■ **ACTION ITEM**: In the entries that follow, the lines from the one with "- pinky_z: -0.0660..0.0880" through the one with "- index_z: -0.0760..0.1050" are the ones to write out, exactly and with both ends included. Nothing else should appear.

# # # # # # #

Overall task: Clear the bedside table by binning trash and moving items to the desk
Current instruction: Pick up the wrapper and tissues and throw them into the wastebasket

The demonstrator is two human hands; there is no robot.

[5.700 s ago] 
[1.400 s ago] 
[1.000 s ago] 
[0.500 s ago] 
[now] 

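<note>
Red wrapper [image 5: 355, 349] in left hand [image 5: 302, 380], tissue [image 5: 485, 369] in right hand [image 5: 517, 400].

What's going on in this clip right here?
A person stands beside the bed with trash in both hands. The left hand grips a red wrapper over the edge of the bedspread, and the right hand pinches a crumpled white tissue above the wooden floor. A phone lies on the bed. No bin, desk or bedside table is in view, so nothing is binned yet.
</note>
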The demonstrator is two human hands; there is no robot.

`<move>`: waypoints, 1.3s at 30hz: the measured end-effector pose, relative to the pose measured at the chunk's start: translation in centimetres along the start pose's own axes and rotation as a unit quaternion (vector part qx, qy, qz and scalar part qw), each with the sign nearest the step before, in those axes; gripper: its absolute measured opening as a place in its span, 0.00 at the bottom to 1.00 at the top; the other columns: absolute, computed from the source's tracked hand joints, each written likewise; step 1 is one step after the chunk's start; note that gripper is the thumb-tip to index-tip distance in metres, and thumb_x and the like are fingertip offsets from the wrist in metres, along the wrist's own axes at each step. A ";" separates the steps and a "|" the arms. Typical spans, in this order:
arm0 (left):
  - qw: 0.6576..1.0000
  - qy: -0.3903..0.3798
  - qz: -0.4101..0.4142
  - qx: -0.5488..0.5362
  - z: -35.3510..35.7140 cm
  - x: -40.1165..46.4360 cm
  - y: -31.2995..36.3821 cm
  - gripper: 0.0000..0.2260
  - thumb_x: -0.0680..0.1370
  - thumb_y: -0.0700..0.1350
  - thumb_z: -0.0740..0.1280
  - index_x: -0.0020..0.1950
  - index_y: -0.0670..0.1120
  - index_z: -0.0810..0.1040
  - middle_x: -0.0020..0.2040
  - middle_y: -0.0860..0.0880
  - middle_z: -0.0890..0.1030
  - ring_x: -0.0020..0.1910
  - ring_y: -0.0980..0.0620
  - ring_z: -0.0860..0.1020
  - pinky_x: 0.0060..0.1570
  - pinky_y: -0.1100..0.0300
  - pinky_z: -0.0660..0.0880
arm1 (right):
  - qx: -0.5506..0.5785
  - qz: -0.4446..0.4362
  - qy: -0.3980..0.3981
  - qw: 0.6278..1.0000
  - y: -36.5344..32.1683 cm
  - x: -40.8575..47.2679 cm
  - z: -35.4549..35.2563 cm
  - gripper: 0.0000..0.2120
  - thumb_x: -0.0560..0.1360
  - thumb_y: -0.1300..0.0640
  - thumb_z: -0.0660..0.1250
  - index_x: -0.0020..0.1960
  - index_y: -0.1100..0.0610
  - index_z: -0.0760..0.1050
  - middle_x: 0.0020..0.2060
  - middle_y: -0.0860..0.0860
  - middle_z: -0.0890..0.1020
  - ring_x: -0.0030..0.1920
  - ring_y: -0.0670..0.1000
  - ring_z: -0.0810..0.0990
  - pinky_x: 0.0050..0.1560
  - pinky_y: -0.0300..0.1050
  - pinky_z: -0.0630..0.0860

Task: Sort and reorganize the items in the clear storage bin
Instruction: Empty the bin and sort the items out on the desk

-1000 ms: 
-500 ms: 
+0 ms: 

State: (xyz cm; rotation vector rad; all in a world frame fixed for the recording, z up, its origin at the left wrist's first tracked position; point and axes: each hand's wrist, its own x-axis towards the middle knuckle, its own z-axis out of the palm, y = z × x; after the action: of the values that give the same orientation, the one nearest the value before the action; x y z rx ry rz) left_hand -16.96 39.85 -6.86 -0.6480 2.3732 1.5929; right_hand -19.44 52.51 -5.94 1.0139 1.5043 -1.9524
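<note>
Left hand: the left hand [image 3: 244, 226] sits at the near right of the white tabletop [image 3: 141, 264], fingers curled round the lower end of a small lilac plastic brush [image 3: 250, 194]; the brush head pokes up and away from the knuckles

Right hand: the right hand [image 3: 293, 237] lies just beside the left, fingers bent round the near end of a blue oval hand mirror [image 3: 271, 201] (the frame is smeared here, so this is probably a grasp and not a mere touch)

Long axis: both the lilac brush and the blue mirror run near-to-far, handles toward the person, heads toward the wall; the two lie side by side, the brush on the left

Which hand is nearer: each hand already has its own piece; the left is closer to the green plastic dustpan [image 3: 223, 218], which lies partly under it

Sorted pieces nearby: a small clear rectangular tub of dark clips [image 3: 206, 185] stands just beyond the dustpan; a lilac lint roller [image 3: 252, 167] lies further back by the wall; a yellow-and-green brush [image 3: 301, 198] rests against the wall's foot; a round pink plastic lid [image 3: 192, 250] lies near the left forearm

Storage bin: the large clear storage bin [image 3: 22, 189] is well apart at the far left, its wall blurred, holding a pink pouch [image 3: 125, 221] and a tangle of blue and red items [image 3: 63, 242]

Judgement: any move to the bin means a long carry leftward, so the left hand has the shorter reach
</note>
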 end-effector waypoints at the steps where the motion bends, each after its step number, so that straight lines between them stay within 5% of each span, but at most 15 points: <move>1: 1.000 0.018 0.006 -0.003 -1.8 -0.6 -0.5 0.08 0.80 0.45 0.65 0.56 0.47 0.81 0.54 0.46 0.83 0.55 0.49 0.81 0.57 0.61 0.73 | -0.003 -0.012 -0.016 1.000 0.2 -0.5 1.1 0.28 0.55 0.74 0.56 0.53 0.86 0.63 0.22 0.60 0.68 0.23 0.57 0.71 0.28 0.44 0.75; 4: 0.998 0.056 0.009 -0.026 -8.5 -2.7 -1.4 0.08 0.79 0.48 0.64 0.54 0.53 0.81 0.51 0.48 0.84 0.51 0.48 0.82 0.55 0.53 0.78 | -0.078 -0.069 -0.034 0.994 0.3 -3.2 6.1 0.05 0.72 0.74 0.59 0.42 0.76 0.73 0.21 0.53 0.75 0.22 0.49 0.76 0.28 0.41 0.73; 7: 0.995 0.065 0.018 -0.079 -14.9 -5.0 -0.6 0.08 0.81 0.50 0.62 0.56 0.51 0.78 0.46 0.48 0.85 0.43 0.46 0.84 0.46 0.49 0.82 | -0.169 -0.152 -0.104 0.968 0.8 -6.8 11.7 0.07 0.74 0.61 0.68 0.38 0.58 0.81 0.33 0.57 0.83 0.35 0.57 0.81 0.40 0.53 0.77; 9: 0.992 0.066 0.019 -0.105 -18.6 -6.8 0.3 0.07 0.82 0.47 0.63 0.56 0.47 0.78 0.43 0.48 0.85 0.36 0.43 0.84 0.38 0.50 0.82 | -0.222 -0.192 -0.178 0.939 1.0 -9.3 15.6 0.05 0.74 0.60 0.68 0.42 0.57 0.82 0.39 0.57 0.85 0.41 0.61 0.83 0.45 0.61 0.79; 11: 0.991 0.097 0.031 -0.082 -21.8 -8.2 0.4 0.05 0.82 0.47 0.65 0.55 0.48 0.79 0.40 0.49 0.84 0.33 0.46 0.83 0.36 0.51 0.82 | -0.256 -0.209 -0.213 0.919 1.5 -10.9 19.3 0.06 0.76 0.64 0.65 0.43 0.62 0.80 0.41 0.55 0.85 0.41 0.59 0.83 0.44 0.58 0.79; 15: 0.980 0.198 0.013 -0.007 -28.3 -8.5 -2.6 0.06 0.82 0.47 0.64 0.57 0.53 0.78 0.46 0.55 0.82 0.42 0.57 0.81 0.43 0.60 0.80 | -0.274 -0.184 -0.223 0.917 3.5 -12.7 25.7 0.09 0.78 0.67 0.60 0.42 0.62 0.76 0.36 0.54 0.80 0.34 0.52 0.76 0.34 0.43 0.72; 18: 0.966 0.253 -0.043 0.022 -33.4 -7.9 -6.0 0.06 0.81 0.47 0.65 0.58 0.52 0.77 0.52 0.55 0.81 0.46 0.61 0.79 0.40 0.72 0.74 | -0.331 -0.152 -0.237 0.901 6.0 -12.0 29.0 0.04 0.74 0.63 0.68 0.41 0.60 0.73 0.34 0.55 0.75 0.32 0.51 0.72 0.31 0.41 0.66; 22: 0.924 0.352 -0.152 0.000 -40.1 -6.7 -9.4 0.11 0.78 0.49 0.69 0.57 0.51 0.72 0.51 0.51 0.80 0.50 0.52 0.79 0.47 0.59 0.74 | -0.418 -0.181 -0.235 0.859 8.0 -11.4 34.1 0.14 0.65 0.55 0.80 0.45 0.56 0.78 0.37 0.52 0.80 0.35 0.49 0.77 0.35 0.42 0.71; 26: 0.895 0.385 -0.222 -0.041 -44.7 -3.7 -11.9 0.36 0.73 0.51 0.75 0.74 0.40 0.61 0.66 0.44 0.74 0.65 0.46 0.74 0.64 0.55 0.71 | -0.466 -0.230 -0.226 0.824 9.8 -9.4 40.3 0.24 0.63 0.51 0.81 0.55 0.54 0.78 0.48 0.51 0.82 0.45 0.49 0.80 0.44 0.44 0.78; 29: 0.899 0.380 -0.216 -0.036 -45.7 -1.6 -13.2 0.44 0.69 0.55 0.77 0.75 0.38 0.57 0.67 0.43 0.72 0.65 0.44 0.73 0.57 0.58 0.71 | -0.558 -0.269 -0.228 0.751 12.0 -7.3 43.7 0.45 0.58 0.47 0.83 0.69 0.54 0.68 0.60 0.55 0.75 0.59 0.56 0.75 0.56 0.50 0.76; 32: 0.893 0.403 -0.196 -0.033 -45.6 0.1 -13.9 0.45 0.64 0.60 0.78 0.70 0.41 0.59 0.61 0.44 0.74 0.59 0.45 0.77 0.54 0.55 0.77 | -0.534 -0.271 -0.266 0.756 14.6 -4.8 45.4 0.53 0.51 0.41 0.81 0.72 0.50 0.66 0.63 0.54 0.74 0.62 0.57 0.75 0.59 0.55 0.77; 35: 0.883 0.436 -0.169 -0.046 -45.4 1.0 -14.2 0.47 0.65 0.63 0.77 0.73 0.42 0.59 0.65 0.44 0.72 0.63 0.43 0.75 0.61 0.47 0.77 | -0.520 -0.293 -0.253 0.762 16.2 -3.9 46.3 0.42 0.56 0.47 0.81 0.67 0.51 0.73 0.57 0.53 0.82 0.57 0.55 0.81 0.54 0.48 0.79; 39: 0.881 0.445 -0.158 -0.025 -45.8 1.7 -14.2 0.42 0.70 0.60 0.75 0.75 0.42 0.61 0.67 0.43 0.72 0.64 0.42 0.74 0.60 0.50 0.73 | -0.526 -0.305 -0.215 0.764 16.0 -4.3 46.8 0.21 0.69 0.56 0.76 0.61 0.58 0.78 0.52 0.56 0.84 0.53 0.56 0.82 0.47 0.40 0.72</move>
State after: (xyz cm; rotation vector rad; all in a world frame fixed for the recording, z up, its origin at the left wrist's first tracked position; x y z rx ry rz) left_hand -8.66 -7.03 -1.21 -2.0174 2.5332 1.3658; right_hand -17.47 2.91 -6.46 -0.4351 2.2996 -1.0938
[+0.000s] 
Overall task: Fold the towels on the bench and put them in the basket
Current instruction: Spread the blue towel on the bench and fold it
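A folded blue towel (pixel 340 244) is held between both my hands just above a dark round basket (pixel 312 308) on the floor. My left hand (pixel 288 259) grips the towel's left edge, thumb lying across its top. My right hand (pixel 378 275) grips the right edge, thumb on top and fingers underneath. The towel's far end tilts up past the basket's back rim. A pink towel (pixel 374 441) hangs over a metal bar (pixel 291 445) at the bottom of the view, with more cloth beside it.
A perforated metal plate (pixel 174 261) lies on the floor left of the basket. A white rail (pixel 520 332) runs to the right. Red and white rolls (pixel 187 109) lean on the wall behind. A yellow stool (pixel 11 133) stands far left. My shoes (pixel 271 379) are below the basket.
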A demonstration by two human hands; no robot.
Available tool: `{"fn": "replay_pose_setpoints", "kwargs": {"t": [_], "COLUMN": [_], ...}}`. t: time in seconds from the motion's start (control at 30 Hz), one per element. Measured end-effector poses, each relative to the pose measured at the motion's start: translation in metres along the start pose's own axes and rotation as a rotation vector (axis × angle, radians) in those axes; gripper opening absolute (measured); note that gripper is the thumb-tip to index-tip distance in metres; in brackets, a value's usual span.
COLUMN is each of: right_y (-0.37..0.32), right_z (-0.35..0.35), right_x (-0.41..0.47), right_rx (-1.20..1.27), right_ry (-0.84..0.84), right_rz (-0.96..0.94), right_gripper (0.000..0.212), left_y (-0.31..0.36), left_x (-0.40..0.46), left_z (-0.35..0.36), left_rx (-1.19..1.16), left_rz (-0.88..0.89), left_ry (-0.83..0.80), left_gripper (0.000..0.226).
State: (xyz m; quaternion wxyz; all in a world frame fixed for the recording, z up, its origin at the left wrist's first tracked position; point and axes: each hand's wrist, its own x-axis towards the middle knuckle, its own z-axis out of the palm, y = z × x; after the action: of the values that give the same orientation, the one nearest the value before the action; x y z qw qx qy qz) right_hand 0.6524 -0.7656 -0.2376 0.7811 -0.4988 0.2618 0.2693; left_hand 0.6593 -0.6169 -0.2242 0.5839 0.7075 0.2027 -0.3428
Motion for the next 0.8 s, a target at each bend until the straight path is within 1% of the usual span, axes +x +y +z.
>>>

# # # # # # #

■ **ANSWER BELOW**:
  - pinky_z: -0.0660..0.0880
arm1 (right):
  - qx: -0.5506..0.5785
  - qz: -0.4446..0.4362
  - qy: -0.3980..0.3981
  - qw: 0.6278..1.0000
  - y: -36.5344..32.1683 cm
  - x: -40.8575..47.2679 cm
  - z: -35.4549..35.2563 cm
  - gripper: 0.0000..0.2120
  - thumb_x: -0.0560..0.1360
  - thumb_y: -0.1300..0.0640
  - thumb_z: -0.0660..0.1250
  - index_x: -0.0020..0.1960
  - index_y: -0.1100..0.0610
  - index_z: -0.0760..0.1050

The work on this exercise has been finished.